ASSIGNMENT. Only the lines of the data below from the one with "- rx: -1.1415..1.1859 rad" through the one with "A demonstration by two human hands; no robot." are wanted. Repeat them exactly.
- - -
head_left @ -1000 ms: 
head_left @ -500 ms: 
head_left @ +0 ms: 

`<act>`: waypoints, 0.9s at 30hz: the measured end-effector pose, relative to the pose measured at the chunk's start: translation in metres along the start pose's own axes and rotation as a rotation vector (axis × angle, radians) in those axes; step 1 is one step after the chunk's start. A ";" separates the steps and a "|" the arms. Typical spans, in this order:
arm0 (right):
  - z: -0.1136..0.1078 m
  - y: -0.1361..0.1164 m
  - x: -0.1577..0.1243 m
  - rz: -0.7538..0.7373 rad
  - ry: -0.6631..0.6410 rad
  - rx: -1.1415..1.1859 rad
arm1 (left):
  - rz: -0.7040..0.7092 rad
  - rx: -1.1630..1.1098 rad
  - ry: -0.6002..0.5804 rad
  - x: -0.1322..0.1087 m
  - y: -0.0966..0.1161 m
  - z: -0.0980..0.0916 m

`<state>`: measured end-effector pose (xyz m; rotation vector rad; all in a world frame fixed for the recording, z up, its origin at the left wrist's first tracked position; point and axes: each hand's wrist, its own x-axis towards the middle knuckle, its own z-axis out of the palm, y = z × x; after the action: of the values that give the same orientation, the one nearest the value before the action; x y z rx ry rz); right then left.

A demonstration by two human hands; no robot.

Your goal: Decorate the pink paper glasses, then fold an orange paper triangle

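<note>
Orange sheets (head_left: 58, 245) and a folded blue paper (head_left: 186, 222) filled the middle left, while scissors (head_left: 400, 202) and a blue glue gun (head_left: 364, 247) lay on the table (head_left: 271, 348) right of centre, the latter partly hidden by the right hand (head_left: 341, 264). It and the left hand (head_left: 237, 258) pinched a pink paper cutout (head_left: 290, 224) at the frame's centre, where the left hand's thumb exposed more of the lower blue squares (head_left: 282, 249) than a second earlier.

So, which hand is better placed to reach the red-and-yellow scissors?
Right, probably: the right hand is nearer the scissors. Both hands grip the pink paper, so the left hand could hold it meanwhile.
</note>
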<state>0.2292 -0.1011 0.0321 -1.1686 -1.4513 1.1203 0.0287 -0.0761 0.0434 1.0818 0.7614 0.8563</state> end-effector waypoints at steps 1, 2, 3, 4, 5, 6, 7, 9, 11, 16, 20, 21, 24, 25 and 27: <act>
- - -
RESPONSE BELOW.
  - rx: -1.1415..1.1859 rad
arm1 (left):
  - rz: -0.7040..0.7092 rad
  - rx: -1.1630..1.1098 rad
  - ry: -0.6002..0.5804 rad
  - x: -0.1322..0.1087 m
  - y: -0.0966..0.1161 m
  - z: -0.0980..0.0916 m

`<state>`: measured end-effector pose (xyz m; rotation vector rad; all in a world frame fixed for the recording, z up, its origin at the left wrist's first tracked position; point and axes: each hand's wrist, its own x-axis towards the middle knuckle, its own z-axis out of the palm, y = z × x; after the action: of the values that give the same orientation, the one nearest the value before the action; x y z rx ry rz); right then left.

A demonstration by two human hands; no robot.

The output requires no further additions.